Hydrogen for Heavy Duty Transport: Challenges & Innovation

Innovation in Hydrogen Storage and Biofuels & Technology Mix

  • emphasized innovations in hydrogen storage, particularly the use of Type-4 carbon fiber cylinders, which are up to 70% lighter than traditional Type-1 steel cylinders and can significantly reduce transportation and vehicle weight costs.
  • highlighted biofuels as a game-changer, noting that India aims to achieve 20% ethanol blending by 2025, and biofuels could play a crucial role in decarbonizing hard-to-abate transport segments.
  • also pointed out that hydrogen refueling infrastructure remains one of the key challenges today. Unlike CNG and LNG, which already have relatively established refueling networks, hydrogen requires dedicated infrastructure investments, which directly affects adoption.
  • from a customer perspective, Total Cost of Ownership (TCO) remains a decisive factor—and technologies must be competitive not just in emissions but in lifecycle cost and operational reliability.

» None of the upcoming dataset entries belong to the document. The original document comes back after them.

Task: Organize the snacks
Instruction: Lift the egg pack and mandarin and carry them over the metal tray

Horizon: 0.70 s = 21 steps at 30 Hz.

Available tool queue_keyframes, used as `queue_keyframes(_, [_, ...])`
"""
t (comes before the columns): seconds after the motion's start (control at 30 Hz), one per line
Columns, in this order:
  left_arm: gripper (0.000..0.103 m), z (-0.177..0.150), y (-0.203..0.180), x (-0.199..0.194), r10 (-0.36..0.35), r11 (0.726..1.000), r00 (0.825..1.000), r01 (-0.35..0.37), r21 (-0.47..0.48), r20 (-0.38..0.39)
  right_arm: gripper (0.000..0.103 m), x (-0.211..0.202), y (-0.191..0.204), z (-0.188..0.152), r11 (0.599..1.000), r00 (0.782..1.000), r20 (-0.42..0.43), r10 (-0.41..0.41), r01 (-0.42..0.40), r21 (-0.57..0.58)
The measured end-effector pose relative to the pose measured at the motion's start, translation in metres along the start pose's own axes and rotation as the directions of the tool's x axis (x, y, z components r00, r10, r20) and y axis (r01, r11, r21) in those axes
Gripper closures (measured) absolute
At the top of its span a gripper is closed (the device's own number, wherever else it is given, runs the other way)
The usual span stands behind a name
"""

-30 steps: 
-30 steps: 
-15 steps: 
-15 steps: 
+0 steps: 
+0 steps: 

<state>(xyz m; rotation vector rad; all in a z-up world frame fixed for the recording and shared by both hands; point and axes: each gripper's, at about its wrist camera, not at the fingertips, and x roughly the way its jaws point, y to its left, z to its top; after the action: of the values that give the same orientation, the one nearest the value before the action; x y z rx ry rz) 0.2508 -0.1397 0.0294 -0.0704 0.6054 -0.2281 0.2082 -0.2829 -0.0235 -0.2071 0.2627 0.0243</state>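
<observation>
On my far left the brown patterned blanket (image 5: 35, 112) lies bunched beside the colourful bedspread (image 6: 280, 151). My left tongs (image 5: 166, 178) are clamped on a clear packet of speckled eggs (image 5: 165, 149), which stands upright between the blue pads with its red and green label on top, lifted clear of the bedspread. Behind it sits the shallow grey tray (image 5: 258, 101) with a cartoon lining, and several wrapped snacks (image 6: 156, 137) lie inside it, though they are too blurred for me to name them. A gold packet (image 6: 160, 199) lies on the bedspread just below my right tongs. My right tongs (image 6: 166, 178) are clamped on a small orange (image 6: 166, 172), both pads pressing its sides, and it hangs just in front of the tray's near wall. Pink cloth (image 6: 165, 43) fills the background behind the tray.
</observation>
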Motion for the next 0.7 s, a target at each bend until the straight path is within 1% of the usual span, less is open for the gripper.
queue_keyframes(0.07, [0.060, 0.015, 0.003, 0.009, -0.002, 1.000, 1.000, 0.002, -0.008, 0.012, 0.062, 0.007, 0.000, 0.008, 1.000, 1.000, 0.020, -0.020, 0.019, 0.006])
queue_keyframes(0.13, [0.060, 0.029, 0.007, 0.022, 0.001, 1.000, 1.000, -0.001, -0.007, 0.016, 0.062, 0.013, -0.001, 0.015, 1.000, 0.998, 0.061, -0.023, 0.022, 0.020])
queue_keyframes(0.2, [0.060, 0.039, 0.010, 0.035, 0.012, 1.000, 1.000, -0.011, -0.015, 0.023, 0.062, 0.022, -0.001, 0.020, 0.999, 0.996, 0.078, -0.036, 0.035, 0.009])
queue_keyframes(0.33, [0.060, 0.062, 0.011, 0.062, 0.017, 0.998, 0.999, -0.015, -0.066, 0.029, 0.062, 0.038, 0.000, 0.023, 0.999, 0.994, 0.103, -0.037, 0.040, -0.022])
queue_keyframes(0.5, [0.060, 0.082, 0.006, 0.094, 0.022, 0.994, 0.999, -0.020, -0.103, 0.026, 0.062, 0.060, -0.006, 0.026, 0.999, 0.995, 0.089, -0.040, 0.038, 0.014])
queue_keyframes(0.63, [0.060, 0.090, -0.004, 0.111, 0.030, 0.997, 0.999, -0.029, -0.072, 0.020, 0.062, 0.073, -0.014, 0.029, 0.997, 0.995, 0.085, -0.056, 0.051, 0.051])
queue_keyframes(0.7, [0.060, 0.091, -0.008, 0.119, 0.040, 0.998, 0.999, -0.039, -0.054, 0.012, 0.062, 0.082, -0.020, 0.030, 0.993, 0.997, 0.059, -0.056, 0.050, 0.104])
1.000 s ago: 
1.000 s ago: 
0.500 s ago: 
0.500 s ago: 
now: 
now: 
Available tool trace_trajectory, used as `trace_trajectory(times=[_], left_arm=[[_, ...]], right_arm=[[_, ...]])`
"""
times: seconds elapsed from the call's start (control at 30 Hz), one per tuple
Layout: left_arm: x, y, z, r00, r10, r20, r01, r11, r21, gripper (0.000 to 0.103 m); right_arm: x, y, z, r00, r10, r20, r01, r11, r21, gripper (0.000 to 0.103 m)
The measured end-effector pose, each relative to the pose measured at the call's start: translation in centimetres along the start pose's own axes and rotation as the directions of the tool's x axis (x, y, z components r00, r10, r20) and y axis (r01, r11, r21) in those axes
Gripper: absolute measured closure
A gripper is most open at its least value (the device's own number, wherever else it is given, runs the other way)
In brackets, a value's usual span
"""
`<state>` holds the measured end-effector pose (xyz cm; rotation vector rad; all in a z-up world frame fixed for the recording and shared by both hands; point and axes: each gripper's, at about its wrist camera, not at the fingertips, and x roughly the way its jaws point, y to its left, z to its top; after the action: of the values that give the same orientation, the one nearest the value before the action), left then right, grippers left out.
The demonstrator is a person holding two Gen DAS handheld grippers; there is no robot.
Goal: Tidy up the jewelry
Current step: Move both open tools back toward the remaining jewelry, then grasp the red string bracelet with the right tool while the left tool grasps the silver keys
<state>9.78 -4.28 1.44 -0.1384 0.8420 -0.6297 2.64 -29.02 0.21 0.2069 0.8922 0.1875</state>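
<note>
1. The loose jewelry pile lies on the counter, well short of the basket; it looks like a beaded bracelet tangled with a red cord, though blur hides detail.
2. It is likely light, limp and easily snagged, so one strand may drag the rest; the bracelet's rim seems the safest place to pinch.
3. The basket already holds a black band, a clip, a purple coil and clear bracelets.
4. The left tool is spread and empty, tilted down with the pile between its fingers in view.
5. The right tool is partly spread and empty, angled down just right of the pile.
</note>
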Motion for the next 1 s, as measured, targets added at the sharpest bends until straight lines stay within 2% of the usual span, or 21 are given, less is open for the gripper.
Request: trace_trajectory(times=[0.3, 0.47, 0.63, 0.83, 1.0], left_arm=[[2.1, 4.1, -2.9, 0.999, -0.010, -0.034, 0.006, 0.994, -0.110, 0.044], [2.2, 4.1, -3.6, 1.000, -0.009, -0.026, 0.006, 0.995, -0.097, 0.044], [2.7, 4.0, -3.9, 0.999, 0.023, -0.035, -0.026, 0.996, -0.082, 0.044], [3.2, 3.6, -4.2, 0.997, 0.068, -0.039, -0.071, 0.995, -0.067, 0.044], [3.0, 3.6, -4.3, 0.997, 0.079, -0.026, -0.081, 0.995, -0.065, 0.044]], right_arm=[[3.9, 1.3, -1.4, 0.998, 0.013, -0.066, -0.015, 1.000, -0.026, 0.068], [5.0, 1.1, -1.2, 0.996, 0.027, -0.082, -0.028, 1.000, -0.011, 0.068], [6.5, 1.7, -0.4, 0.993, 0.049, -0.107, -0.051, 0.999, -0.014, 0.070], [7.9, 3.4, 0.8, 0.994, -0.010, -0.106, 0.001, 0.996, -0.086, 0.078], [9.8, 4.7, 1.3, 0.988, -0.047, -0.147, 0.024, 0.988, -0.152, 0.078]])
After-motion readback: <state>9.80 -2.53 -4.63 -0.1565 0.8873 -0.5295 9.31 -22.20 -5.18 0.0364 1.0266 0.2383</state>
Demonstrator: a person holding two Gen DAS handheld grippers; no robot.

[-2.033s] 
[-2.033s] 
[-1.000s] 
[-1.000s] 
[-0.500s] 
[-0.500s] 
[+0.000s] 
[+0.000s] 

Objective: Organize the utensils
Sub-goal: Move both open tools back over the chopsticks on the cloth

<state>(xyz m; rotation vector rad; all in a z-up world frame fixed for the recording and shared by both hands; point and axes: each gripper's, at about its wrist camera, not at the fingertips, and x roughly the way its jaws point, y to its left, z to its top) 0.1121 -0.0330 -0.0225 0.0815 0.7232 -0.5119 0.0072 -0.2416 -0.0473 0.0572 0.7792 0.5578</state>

Technology Mix for Net-Zero Mobility

Hybrid approach, combining biofuels and batteries, citing that blended approaches could reduce lifecycle emissions by up to 60–70%, depending on fuel type and application.

  • emphasized that any net-zero compatible fuel paired with battery support (e.g., H2ICE + battery or biofuels + battery) could offer flexibility, cost-efficiency, and scalability—especially for medium-duty and rural mobility segments.

H2ICE as a Transitional Technology

  • H2ICE as a Transitional Technology
    Hydrogen Internal Combustion Engines (H2ICE) can leverage the existing ICE manufacturing and maintenance ecosystem, offering a 30–40% cost advantage over early-stage hydrogen fuel cell vehicles (FCEVs).
  • While hydrogen-powered vehicles have lower energy efficiency (25–30%) compared to Battery Electric Trucks (BETs) with 70–90% efficiency, H2-based trucks are approaching cost parity with BETs for certain heavy-duty, long- haul applications, especially where quick refueling and payload optimization are critical.
  • strongly emphasized that the source of hydrogen production is crucial— using fossil-based hydrogen in transport merely shifts emissions, rather than reducing them. For true decarbonization, only green hydrogen (produced via renewable energy) should be deployed in the transport sector.

Policy and Infrastructure requirements with Self-Sustaining and Indigenous Solutions

All speakers agreed on the urgency of strong policy interventions, including: Hydrogen fuel availability, with projections indicating India will require 5 million tones of green hydrogen annually by 2030 to meet decarbonization targets.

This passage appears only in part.